Marketing teams will need access to all the customer and analytics data they can to identify the most profitable tactics for improving programmatic. While third-party programmatic providers can’t access all company data, internal marketers can, which means better insights and faster responses to shifting markets.
2. Existing Environment
A company’s already-in-place infrastructure and priorities provide the foundation for how it should best integrate programmatic advertising. To understand how that infrastructure could influence programmatic adoption, assess how current digital advertising affects marketing goals, then identify opportunities where programmatic could increase effectiveness.

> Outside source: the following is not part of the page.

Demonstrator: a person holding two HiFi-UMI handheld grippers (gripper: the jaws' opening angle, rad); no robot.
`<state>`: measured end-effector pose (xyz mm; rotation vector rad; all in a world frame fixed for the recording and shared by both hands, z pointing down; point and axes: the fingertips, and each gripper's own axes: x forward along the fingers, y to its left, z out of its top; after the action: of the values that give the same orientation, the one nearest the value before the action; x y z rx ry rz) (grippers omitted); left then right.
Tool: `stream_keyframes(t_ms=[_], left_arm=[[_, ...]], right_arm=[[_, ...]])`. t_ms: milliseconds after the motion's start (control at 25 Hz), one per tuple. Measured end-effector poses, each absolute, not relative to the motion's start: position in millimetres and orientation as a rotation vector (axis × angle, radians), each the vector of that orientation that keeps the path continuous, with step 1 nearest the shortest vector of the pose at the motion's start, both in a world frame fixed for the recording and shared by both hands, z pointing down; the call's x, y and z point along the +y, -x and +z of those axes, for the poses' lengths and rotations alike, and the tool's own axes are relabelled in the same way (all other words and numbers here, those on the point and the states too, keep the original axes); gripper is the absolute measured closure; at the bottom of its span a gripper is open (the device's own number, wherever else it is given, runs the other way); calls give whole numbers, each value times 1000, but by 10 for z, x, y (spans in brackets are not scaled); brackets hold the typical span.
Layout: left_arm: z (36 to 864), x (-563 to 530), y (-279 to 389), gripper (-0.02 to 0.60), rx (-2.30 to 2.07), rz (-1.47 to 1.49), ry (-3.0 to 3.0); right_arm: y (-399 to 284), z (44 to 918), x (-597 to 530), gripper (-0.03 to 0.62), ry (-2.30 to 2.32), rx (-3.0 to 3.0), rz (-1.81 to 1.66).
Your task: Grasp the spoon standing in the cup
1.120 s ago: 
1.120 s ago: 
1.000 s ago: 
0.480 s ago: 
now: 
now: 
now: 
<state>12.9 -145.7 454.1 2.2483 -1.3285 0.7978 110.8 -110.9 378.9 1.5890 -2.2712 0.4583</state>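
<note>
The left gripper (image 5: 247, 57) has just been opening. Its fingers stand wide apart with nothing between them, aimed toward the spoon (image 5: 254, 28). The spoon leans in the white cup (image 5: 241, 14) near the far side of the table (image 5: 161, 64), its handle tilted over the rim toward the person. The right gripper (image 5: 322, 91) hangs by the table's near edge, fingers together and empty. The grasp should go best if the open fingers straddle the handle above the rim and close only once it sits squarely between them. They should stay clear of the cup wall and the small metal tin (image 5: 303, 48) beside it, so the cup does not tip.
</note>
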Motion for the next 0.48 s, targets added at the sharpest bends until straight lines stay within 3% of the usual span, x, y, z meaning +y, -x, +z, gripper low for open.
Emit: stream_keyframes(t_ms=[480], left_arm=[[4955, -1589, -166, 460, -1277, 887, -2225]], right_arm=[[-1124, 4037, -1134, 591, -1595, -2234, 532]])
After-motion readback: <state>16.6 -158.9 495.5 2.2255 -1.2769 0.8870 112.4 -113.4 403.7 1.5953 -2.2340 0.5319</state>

Netflix’s continued push to enhance its library of original content prompted the streaming service to increase its programmatic ad expenditures. Projected to pour $2 billion into its 2018 programmatic budget, Netflix explained to shareholders that its goal was to use programmatic to “do individualized marketing at scale and to deliver the right ad to the right person at the right time.”
Netflix shows that every move has a cost, but it’s important to understand that not every potential gain is worth the price to achieve it. Companies will need to take stock of their current third-party programmatic spends and compare them to the expected gains of moving in-house. This means accounting for downtime, internal resource reallocation, new staff, and other factors pertinent to the move. If the numbers don’t add up, implementation will either need to be adjusted — perhaps made more of a hybrid approach with existing providers — or alternative solutions to programmatic spend will need to be explored.
3. Tech Stack
Programmatic advertising is a highly technical marketing tactic. As such, it requires a tech stack that can handle the load.
One way to “try before you buy” is to test tech stack partners via managed service first. If successful, move toward self-serve and continue testing and refining the approach to measure programmatic gains. Remember that data likely exists in multiple formats on multiple platforms, and you’ll need a vendor (or vendors) to help orchestrate all of it.
Above all, set expectations about the support relationship before entering into a new partnership with a tech provider. When do fees come into play? Where does the company’s responsibility end and the partner’s begin? The clearer the initial expectations, the more successful the relationship will be.
While these three components are not the final word on in-house programmatic, companies that get these factors right start off on the right foot. Combined with the right team of ad tech talent, the switch to in-house programmatic is not only possible — it’s profitable.